Unbiased AI is particularly significant for home-based rehabilitation systems, as they are used by a variety of users including elderly and young, male and female, and of varied height and weight, and all need to receive the same and fair level of support. Explainability and interpretability are also key to enable user engagement as we have identified in [6] and strongly link to complexity and motivation. In this work, we will focus on the information the model can generate to provide further insight to the decision-making process, establish a dataset to address the bias issue, and aim for interpetability to address some of the challenges in home-based rehabilitation AI.In summary, the contributions of this paper are:

• Methodological steps to produce a new synthetic dataset based on statistical clinical results reported in the literature for training ML algorithms to avoid bias and ensure fairness in autonomous system outcomes (Section 3.1.2);
• A novel hybrid ML algorithm to meet the individualisation, interpretability, and ART design considerations while maintaining a low computational footprint (Section 4);
• Interpretability of the designed solution, including feature importance for a patient-centric individualised, responsible home-based rehabilitation support (Section 4.1);
• A detailed simulation performance comparison and analysis demonstrating that the proposed approach outperforms existing work, used as benchmark, by 5% for FTSTS and 15% percent for TUG test (Section 5 and Section 6).

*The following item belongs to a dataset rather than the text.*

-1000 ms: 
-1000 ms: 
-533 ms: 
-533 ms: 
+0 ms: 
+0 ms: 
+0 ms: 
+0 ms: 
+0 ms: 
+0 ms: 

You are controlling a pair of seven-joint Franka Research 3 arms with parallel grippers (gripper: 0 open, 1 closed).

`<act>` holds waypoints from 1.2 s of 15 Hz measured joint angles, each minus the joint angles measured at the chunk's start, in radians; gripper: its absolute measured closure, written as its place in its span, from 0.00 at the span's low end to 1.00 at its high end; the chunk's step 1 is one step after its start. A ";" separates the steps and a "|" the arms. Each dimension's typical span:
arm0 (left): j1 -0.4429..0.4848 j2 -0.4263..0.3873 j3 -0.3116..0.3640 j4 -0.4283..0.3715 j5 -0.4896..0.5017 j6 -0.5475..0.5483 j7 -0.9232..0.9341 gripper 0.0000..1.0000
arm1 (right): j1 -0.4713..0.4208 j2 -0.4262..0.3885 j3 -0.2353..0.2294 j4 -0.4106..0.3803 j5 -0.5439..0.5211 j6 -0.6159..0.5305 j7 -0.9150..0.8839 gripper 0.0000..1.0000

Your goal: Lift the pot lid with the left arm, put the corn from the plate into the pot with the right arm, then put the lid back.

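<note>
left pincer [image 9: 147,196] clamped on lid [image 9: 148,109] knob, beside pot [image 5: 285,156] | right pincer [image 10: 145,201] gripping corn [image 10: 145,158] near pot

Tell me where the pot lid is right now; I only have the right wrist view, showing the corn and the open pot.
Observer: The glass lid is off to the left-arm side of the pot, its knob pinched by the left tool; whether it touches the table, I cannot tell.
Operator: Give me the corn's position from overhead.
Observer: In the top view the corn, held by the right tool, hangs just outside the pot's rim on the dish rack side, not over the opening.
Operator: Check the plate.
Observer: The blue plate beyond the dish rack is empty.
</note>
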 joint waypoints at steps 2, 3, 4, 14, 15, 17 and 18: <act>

A detailed review of the methodology, performance, and limitations of current home-based rehabilitation digital technologies is provided in [6]. Next, we focus on ART artificial ambient intelligence approaches in Section 2 and identify the state-of-the-art as well as further improvements required. We investigate and present a system to address them in Section 3 and Section 4. The evaluation of the proposed system along with the results is presented in Section 5, followed by the discussion in Section 6. Finally, conclusions and the identified future work are presented in Section 7. […]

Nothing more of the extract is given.